The country gives free access to detailed, most updated analysis of COVID-19 infections, hospitalisations, recoveries, deaths and vaccinations on the National Department of Health’s dedicated Website.
Data is the new gold to South Africa
Mzansi is part of Africa, and I say that with pride.
However, there is nothing wrong in pointing out how well this country has done with respect to COVID-19.
There is no doubt in my mind that data has enabled People of the South to stand head above shoulders in her management of the pandemic.
The tweet below says it all.
It's getting so bad that even Ramaphosa sounds like an epidemiological genius compared to Biden or Trudeau. https://t.co/idg6CBfYdf— Paul Fromm (@FrommPaul) December 23, 2021
South Africa managed to get through its Omicron peak without introducing new restrictions – but will other countries follow suit?
So, let it be known that when it comes to collecting and harnessing the data related to COVID-19, South Africa is flying the continental flag.
Caution to the People of the South
We must be careful what we ask for as a nation.
The calls by South Africans, some of them fairly eminent members of society, on government to stop being transparent with its COVID-19 stats going forward, are short sighted.
What am I on about?
Mzansi has been credited as the first nation to broke the news to the world about the discovery of this latest COVID-19 variant called Omicron.

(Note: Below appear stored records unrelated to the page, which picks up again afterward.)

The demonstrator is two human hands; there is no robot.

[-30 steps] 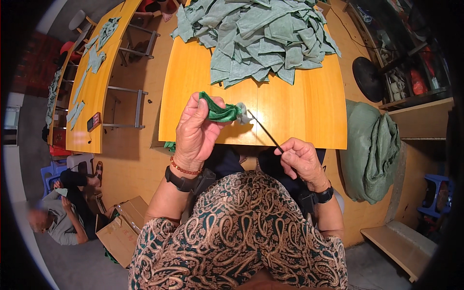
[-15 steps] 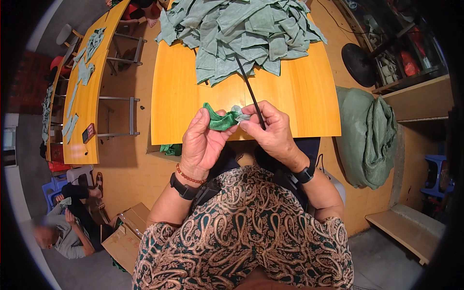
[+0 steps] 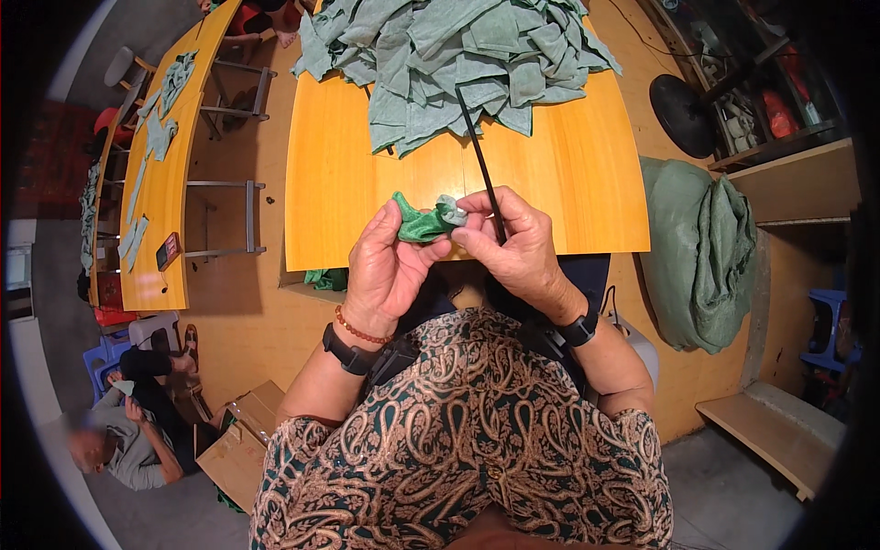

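Observation:
A small velvety green cloth piece [image 3: 419,225], paler grey-green at its right end, is held between my two hands over the table's near edge. My left hand [image 3: 380,266] is closed on its left part with the thumb above and the fingers beneath. The thumb and fingers of my right hand [image 3: 521,246] pinch at the pale, curled end. That same hand also holds a thin black rod [image 3: 479,160], which slants up and away toward a heap of grey-green cloth pieces [image 3: 477,60]. My fingers partly hide the cloth's right end.
The heap lies on the far part of the yellow wooden table [image 3: 339,174]. A large green bundle [image 3: 701,257] stands at the right. On the left are another long table [image 3: 151,266] with cloth strips, a cardboard box [image 3: 240,445] and a seated person [image 3: 137,445] handling cloth.
The pale right end of the cloth now curls up more, in a rounded fold. The rod's far tip has shifted slightly right and away. Both hands stay in nearly the same place.

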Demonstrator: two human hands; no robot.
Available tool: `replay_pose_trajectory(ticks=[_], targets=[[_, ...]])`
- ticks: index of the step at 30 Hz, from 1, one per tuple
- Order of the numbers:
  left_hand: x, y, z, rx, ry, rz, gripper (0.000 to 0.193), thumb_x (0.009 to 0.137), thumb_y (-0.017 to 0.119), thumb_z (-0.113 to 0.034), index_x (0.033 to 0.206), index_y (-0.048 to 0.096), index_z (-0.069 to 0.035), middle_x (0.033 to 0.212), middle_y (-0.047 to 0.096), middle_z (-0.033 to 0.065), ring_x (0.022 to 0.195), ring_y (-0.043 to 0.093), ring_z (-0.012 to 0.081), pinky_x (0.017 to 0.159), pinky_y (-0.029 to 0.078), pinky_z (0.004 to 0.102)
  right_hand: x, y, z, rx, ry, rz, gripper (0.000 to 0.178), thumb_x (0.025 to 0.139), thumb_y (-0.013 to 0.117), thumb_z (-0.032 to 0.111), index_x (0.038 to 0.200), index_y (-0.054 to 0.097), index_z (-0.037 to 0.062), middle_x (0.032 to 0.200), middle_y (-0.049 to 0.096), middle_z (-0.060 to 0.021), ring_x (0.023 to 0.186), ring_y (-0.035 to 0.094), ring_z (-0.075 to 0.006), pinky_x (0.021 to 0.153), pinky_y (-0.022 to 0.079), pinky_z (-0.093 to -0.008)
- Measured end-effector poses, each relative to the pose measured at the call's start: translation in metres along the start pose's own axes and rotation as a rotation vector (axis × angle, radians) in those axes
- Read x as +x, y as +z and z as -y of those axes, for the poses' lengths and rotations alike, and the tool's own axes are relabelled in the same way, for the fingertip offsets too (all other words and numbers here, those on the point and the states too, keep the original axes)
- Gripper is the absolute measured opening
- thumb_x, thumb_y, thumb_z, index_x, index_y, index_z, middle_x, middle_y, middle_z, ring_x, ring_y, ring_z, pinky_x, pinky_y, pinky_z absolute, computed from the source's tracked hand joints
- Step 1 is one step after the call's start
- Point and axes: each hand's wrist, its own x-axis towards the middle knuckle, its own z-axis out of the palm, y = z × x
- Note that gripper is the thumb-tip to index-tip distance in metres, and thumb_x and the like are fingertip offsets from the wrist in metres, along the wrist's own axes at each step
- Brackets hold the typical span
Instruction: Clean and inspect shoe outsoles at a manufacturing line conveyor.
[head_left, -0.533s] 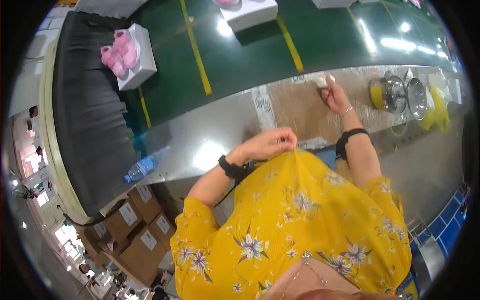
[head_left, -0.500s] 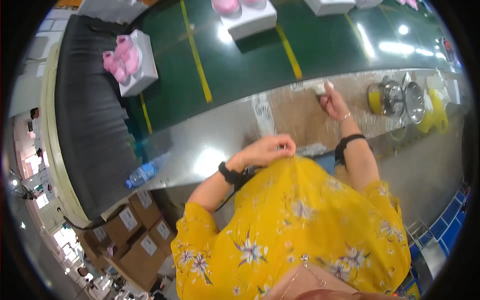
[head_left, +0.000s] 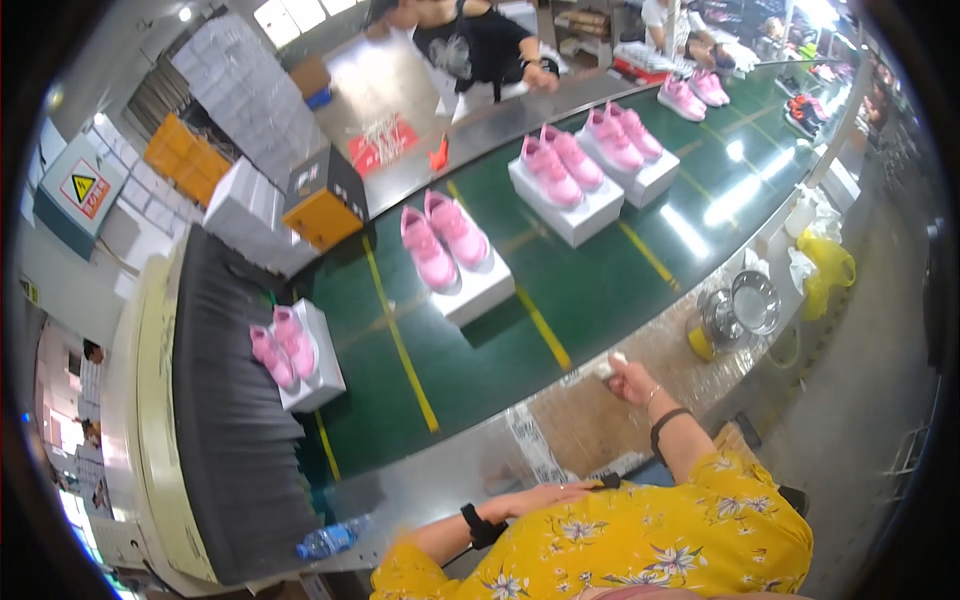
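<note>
My right hand is closed on a small crumpled white wad, likely cloth or tissue, above the brown cardboard on the bench. My left hand rests close against my yellow flowered top at the bench's near edge. Its fingers are mostly hidden. Beyond my hands, pairs of pink sneakers stand on white shoeboxes on the green conveyor belt. The pair nearest the dark curtain is on the leftmost shoebox; another shoebox with a pair sits further right.
Metal bowls and a yellow plastic bag lie right of the cardboard. A water bottle lies at the left bench end. Across the belt a person in a black shirt stands near an orange-and-black box.
My view has tilted up, bringing the far side of the belt and the person there into sight. My right hand keeps the white wad. My left hand's fingers have become harder to see.
</note>
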Motion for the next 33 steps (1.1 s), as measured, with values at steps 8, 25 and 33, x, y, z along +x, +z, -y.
replay_pose_trajectory(ticks=[8,25,33], targets=[[-0.003,-0.023,-0.052,-0.594,0.374,-0.323,0.054,0.105,0.034,-0.039,0.147,0.037,-0.005,0.155,0.031,0.0113,0.144,0.026,0.0242,0.117,0.016,0.0387,0.004,-0.005,0.006,-0.035,0.020,-0.016,0.020,0.097,0.060,0.028,0.095,0.055,0.0083,0.076,0.056,-0.0019,0.052,0.041,-0.0088,0.046,0.032,-0.0225],[-0.039,-0.167,-0.055,0.460,-0.163,-0.631,0.048,0.096,0.057,-0.030,0.136,0.049,-0.004,0.131,0.057,0.0198,0.120,0.055,0.0312,0.102,0.043,0.0366,0.006,-0.012,0.015,-0.013,0.050,0.000,0.024,0.096,0.061,0.031,0.093,0.060,0.0077,0.075,0.060,-0.0014,0.052,0.046,-0.0083,0.047,0.036,-0.0224],[-0.056,-0.394,-0.072,1.057,-0.449,-1.483,0.085,0.079,0.066,-0.061,0.147,0.034,-0.022,0.148,0.032,0.0257,0.133,0.037,0.0419,0.105,0.024,0.0617,0.001,-0.010,0.019,0.017,0.040,0.027,0.025,0.097,0.061,0.030,0.094,0.060,0.0056,0.079,0.062,-0.0021,0.055,0.050,-0.0091,0.049,0.040,-0.0222]])
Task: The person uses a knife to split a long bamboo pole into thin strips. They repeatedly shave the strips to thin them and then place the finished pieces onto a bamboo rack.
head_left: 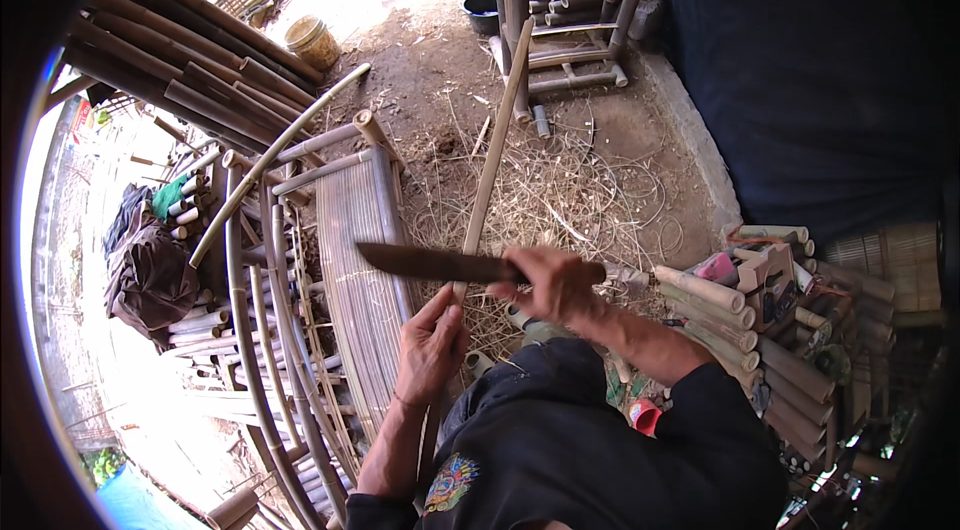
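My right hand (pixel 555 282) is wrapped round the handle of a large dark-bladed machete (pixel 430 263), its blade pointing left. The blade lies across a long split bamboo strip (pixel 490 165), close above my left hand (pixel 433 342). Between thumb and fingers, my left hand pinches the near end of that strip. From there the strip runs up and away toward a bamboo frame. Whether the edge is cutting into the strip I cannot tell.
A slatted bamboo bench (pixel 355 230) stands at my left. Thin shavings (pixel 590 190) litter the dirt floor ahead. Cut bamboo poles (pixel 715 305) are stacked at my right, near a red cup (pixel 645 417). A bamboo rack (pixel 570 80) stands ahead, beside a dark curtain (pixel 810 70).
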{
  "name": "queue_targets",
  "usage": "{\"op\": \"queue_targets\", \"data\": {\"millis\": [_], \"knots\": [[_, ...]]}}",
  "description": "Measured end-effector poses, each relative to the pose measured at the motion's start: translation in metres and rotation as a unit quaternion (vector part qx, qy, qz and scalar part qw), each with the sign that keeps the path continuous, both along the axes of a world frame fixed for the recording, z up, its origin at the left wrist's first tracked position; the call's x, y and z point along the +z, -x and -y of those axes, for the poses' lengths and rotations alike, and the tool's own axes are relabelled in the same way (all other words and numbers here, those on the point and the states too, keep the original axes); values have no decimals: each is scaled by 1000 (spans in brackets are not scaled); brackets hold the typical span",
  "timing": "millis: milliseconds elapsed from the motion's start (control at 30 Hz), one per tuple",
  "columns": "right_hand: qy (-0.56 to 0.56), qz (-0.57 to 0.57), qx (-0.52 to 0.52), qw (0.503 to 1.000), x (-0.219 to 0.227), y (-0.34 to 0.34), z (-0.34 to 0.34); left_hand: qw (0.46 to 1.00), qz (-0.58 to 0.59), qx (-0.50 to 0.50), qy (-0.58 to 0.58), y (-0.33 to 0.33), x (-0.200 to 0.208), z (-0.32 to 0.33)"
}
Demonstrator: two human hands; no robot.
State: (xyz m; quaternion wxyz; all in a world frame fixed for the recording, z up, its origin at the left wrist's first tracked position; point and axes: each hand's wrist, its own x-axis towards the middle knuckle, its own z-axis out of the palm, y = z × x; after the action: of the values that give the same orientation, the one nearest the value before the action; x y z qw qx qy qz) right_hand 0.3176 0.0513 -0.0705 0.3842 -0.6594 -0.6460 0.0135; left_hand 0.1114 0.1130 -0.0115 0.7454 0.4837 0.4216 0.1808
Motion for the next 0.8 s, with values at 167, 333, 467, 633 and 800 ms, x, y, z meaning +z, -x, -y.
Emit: {"op": "queue_targets", "data": {"millis": [167, 333, 467, 633, 800], "knots": [[75, -110, -53, 990, 11, 2, -3, 1000, 0, -17, -14, 20, 8, 16], [56, -93, -144, 984, 5, -54, -9, 998, -6, -58, -20, 47, 11, 42], [48, -89, -181, 978, 12, -102, -5, 996, 12, -87, -1, 70, 10, 54], [99, -142, -254, 952, 9, -189, 5, 991, -30, -124, -33, 101, 11, 72], [84, -428, -288, 853, 17, -220, -15, 980, -29, -79, -180, 105, 50, 43]]}}
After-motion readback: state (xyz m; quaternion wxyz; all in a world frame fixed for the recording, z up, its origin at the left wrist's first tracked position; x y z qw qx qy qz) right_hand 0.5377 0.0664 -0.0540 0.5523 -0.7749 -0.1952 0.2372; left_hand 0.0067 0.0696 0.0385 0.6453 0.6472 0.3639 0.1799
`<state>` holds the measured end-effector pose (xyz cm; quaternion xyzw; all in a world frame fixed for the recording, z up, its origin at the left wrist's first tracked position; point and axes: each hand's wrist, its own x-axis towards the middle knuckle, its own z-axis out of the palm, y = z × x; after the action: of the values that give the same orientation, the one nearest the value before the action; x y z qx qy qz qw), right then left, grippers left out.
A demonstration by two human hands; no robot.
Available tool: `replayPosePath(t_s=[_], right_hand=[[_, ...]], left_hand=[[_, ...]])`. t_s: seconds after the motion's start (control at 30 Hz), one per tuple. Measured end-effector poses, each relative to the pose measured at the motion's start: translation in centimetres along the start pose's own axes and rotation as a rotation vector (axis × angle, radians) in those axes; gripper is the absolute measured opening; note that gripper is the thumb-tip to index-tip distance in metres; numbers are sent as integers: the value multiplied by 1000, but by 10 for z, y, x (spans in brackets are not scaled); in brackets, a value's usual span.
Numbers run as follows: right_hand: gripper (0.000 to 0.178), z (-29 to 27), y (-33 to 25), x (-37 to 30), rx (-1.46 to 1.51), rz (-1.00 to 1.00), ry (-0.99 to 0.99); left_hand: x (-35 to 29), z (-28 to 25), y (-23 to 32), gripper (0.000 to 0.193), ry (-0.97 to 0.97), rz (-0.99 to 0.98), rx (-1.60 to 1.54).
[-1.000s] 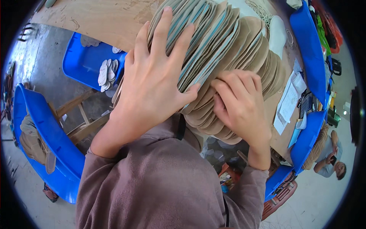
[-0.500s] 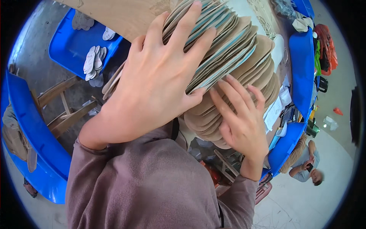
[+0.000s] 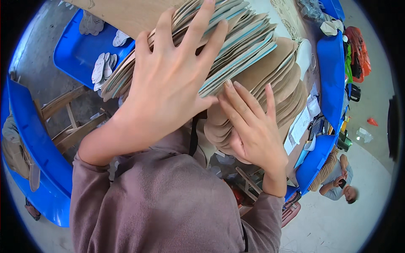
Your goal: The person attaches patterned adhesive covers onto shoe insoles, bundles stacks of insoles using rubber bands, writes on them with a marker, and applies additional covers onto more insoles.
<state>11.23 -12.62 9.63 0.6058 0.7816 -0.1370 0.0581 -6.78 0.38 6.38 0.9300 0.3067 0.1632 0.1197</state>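
Observation:
A thick row of tan insole-shaped pieces [image 3: 253, 46], some with pale blue layers between them, leans on edge along the table. My left hand [image 3: 168, 80] lies across this row with its fingers stretched and spread over the upper edges, its thumb by the near end. Beside it, overlapping plain tan insole-shaped pieces [image 3: 291, 80] are fanned out. My right hand [image 3: 253, 122] rests against the fanned pieces, fingers extended and fingertips close to the row's near end. Under both hands, parts of the pieces are hidden.
A blue bin [image 3: 67, 55] at the left holds grey-white insole-shaped pieces [image 3: 103, 65]. Another blue bin [image 3: 38, 143] and a wooden frame [image 3: 78, 126] stand nearer. Papers [image 3: 297, 130] lie on the table's right side by blue bins [image 3: 331, 76]. A person [image 3: 337, 181] is at the far right.
The row of pieces has shifted and spread leftward under my left hand, which moved slightly left. My right hand has also moved a little left, its fingers straighter.

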Motion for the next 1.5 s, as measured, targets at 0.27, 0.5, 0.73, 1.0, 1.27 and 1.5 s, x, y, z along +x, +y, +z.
replayPosePath(t_s=[0.27,0.5,0.73,1.0,1.27,1.5], right_hand=[[42,4,16,-21,2,-3,62],[40,5,21,-23,36,-40,102],[34,-1,20,-15,26,-42,171],[32,-11,22,10,50,-16,263],[43,-15,28,43,193,147,245],[40,-5,46,33,-125,-73,109]], left_hand=[[23,-25,-31,98,-91,87,-75],[47,-48,-85,103,-204,-282,-352],[57,-40,-101,99,-34,-175,-125],[46,-10,-47,70,99,-93,630],[36,23,-5,90,210,-96,518],[16,26,59,71,230,97,211]])
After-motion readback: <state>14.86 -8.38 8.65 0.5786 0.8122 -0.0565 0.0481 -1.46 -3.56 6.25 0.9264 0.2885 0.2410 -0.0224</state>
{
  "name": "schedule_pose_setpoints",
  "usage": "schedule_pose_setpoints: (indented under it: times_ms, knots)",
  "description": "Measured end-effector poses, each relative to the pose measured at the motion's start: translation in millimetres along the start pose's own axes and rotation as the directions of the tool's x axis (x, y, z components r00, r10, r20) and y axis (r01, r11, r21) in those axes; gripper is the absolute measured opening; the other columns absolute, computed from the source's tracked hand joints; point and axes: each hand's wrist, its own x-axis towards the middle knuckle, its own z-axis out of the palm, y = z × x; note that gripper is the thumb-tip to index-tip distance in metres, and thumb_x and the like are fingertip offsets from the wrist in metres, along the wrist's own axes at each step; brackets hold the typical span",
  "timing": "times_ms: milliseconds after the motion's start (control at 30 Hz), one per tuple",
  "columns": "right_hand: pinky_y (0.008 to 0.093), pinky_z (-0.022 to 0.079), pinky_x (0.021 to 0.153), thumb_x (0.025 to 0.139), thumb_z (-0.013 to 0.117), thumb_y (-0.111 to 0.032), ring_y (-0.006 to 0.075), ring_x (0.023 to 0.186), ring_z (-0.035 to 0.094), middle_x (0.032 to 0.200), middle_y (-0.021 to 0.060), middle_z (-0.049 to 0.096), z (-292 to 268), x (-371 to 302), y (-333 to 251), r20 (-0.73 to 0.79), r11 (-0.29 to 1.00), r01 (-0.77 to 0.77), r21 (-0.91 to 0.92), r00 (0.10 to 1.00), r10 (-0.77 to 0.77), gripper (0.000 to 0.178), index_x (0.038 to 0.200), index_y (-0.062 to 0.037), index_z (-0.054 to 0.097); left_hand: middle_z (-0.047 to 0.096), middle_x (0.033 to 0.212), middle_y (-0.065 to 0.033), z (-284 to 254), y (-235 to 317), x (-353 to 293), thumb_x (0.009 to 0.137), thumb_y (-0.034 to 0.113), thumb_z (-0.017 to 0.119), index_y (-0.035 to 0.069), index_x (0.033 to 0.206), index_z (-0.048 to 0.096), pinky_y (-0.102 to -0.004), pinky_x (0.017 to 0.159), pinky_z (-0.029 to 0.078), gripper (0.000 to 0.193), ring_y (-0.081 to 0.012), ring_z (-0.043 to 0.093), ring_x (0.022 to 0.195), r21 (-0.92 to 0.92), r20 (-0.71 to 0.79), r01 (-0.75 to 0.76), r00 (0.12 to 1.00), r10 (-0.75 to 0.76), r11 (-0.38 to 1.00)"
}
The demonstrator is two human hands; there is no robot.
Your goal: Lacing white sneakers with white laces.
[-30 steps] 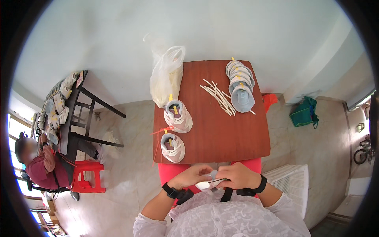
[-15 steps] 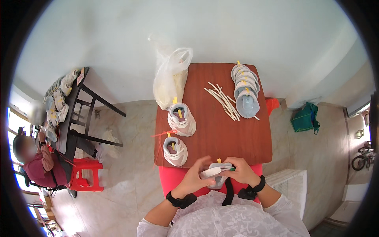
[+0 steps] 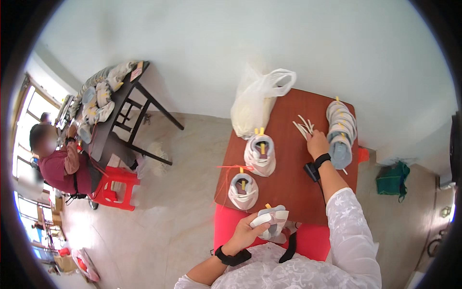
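My left hand [image 3: 246, 234] is closed around a grey and white shoe upper [image 3: 276, 217] with a yellow tab, held over my lap near the table's front edge. My right hand [image 3: 317, 144] reaches across the table, its fingers closed at the near end of a bundle of white shoelaces [image 3: 302, 125]. How many laces it grips is hidden. Two pale pink and white shoe uppers with laces, a farther one [image 3: 260, 156] and a nearer one [image 3: 243, 191], stand on the left side. Stacked grey uppers [image 3: 341, 127] lie right of my right hand.
The brown table [image 3: 288, 188] carries a clear plastic bag [image 3: 252, 108] of pale material at its far left. Red string [image 3: 233, 167] lies by the pink uppers. Leftward, a person [image 3: 60, 161] sits at a dark table [image 3: 113, 123] with more uppers. A green bag [image 3: 392, 181] rests on the floor, right.
My right hand has left the shoe upper and moved forward and right to the laces. A green-handled tool at that hand is now out of sight. The view has turned left.
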Motion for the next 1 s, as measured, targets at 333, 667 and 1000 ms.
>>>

And what happened in response?
Some of the developed countries banned flights to and from our country, implying that People of the South are the source of the variant, which creatied panic and caused untold damage to our tourism sector just at the dawn of our high season.
The trouble with such a call?
This is tantamount to saying to a child: go ahead and lie, but only when it is appropriate.
This will not end here, and it is bound to come back and bite us as a nation.
For better or for worse
Let us encourage President Cyril Ramaphosa and his government to tell the truth, all the time, including about COVDI-19 stats, even when it is not convenient, or downright bad for the economic prospects of the country.
And the upside for us as a nation?
This way, we will entrench the culture of accountability on the part of political office bearers, and by extension all people tasks with looking after the interests of the nation, and ultimately all of us in any role of responsibility – big or small.
Am I dreaming?
But one thing is for sure, as data gains the status of being the new gold for South Africa, there will be nowhere to hide for those with nefarious intentions.